• Task statement: Extract all lines that hold "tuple" from the records below.

Records drawn from a dataset
***
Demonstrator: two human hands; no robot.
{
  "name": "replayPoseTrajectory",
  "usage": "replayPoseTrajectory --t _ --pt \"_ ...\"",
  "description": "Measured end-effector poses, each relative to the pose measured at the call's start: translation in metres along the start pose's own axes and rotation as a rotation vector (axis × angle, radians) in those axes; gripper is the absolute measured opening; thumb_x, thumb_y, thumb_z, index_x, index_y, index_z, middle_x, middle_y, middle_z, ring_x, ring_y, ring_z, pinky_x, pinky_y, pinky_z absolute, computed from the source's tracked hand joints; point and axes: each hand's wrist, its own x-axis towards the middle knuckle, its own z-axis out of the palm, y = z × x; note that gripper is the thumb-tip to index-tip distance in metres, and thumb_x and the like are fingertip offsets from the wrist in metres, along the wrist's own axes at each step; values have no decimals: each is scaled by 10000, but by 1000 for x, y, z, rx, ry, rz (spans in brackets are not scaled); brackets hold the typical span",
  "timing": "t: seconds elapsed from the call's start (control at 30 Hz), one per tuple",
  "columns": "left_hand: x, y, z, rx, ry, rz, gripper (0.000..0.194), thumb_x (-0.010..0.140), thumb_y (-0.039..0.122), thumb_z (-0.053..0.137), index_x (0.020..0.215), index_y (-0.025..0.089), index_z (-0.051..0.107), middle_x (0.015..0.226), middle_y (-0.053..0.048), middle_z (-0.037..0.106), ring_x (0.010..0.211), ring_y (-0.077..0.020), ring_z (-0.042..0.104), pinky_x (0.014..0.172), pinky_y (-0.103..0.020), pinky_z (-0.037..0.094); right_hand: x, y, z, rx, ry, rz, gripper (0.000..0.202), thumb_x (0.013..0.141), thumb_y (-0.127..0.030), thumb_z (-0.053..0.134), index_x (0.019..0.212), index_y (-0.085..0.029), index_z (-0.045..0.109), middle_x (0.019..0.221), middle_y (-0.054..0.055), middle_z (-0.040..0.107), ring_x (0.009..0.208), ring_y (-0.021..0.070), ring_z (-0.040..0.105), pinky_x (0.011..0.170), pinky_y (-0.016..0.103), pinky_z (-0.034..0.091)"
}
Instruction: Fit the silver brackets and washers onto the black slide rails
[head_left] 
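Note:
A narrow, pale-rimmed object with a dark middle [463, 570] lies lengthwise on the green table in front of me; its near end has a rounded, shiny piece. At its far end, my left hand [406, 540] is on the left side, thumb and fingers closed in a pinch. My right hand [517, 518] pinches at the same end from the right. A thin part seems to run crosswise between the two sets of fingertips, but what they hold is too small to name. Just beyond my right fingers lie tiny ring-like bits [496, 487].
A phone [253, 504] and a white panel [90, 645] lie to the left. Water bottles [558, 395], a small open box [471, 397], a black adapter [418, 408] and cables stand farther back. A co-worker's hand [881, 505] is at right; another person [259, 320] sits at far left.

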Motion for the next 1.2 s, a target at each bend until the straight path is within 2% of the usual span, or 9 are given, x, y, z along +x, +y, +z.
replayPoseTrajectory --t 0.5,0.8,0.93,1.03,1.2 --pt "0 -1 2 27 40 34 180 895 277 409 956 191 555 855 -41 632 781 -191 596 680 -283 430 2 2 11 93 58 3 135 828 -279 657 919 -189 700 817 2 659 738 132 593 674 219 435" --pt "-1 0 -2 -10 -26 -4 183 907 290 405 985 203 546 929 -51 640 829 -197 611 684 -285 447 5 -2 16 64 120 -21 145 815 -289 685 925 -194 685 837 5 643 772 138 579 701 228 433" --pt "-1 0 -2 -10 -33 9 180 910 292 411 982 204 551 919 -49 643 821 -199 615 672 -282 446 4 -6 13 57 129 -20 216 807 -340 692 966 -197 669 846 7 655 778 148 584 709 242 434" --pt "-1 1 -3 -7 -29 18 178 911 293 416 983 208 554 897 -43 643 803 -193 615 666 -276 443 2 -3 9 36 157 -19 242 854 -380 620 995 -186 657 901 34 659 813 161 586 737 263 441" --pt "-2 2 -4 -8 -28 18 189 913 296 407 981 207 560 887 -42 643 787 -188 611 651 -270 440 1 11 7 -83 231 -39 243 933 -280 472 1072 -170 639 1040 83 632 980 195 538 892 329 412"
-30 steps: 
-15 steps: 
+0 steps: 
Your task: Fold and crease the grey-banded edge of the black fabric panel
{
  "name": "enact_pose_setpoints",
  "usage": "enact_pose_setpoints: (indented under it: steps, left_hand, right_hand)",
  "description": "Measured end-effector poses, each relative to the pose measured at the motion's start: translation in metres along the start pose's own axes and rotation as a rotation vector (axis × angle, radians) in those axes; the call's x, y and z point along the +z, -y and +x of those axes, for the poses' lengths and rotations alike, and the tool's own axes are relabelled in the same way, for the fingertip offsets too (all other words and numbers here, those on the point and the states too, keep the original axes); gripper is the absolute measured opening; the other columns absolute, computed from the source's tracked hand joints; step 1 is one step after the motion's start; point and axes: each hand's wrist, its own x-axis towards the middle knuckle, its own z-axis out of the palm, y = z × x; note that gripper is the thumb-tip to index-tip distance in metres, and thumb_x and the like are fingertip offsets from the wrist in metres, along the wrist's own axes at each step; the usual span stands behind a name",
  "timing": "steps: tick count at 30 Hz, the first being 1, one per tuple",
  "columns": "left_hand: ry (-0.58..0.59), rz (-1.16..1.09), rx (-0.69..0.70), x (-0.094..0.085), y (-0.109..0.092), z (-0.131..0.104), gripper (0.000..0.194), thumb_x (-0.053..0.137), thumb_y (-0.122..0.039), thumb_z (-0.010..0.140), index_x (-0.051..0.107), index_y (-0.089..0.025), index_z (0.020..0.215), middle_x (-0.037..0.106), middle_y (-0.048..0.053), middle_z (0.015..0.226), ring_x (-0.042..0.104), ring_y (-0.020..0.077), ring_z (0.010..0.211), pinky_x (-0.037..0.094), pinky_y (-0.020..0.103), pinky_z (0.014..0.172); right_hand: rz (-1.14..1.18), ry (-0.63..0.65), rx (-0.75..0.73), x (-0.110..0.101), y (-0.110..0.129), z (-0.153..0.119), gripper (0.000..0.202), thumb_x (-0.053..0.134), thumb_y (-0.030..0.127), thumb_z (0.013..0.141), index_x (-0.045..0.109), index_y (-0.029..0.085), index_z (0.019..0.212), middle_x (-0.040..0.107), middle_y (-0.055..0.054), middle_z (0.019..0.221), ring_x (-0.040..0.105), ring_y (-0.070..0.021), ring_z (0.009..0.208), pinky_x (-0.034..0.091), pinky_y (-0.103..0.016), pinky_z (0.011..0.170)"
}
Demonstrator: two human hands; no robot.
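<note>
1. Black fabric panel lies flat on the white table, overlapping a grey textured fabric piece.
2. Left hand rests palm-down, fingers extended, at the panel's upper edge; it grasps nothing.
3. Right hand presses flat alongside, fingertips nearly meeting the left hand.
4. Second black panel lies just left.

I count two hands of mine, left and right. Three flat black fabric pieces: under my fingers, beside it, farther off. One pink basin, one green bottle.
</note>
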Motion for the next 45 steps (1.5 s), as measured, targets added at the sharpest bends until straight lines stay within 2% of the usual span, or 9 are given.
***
• Solution for this problem:
  "timing": "t: seconds elapsed from the call's start (control at 30 Hz), one per tuple",
  "timing": "steps: tick count at 30 Hz, the first being 1, one per tuple",

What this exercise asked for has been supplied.